╭──

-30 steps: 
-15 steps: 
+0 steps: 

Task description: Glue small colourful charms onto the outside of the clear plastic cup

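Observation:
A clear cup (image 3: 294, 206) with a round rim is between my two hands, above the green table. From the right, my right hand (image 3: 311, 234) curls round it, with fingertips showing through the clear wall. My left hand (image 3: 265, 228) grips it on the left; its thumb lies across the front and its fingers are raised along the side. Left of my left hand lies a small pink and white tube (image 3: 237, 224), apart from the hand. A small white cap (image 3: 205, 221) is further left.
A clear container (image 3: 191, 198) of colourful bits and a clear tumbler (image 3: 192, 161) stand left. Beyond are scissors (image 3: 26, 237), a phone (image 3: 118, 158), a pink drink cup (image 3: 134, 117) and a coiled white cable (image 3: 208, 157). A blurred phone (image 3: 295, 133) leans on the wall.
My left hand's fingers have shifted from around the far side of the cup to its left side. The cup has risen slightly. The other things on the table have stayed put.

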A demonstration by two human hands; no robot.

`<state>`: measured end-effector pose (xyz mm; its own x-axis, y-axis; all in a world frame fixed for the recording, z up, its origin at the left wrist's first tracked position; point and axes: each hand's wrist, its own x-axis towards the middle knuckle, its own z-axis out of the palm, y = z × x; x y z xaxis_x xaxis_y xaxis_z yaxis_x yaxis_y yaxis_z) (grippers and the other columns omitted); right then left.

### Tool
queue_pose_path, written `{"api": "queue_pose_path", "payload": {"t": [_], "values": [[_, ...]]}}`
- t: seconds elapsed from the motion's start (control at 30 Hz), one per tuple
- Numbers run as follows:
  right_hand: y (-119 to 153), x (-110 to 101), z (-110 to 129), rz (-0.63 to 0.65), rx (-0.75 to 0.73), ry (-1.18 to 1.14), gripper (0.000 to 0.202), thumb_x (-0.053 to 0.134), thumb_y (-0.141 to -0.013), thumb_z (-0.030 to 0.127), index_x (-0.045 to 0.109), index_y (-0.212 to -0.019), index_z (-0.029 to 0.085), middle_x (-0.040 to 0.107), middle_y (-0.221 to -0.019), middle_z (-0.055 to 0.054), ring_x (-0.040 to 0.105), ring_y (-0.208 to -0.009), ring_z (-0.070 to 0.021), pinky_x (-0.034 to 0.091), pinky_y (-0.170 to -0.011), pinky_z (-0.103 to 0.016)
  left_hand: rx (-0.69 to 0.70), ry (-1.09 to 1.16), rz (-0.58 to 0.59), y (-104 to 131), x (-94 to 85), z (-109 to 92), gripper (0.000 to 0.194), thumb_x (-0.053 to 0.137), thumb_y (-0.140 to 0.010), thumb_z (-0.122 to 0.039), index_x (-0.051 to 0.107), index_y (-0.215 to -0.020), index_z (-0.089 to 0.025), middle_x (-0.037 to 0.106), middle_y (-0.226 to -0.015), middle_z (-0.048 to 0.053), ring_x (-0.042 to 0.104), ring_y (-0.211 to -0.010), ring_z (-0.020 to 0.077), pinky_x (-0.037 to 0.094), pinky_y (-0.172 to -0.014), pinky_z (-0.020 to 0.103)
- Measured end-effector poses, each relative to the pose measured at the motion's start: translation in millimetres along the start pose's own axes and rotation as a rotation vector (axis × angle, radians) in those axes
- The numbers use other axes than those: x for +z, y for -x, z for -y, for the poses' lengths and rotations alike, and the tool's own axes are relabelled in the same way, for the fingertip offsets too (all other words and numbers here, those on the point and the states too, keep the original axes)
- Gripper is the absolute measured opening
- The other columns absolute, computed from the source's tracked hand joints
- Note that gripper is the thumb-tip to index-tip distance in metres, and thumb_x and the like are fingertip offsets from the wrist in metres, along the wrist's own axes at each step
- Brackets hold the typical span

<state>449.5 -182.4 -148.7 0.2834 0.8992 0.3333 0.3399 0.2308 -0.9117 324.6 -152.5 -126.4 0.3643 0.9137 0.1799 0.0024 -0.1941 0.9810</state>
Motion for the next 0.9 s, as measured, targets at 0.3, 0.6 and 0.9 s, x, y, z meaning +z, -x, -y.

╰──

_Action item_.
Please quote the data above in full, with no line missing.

_Solution to this exercise_.
-30 steps: 
-15 steps: 
+0 steps: 

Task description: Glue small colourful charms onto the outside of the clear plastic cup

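Observation:
A clear cup (image 3: 294, 206) with a round rim is between my two hands, above the green table. From the right, my right hand (image 3: 311, 234) curls round it, with fingertips showing through the clear wall. My left hand (image 3: 265, 228) grips it on the left; its thumb lies across the front and its fingers are raised along the side. Left of my left hand lies a small pink and white tube (image 3: 237, 224), apart from the hand. A small white cap (image 3: 205, 221) is further left.
A clear container (image 3: 191, 198) of colourful bits and a clear tumbler (image 3: 192, 161) stand left. Beyond are scissors (image 3: 26, 237), a phone (image 3: 118, 158), a pink drink cup (image 3: 134, 117) and a coiled white cable (image 3: 208, 157). A blurred phone (image 3: 295, 133) leans on the wall.
My left hand's fingers have shifted from around the far side of the cup to its left side. The cup has risen slightly. The other things on the table have stayed put.
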
A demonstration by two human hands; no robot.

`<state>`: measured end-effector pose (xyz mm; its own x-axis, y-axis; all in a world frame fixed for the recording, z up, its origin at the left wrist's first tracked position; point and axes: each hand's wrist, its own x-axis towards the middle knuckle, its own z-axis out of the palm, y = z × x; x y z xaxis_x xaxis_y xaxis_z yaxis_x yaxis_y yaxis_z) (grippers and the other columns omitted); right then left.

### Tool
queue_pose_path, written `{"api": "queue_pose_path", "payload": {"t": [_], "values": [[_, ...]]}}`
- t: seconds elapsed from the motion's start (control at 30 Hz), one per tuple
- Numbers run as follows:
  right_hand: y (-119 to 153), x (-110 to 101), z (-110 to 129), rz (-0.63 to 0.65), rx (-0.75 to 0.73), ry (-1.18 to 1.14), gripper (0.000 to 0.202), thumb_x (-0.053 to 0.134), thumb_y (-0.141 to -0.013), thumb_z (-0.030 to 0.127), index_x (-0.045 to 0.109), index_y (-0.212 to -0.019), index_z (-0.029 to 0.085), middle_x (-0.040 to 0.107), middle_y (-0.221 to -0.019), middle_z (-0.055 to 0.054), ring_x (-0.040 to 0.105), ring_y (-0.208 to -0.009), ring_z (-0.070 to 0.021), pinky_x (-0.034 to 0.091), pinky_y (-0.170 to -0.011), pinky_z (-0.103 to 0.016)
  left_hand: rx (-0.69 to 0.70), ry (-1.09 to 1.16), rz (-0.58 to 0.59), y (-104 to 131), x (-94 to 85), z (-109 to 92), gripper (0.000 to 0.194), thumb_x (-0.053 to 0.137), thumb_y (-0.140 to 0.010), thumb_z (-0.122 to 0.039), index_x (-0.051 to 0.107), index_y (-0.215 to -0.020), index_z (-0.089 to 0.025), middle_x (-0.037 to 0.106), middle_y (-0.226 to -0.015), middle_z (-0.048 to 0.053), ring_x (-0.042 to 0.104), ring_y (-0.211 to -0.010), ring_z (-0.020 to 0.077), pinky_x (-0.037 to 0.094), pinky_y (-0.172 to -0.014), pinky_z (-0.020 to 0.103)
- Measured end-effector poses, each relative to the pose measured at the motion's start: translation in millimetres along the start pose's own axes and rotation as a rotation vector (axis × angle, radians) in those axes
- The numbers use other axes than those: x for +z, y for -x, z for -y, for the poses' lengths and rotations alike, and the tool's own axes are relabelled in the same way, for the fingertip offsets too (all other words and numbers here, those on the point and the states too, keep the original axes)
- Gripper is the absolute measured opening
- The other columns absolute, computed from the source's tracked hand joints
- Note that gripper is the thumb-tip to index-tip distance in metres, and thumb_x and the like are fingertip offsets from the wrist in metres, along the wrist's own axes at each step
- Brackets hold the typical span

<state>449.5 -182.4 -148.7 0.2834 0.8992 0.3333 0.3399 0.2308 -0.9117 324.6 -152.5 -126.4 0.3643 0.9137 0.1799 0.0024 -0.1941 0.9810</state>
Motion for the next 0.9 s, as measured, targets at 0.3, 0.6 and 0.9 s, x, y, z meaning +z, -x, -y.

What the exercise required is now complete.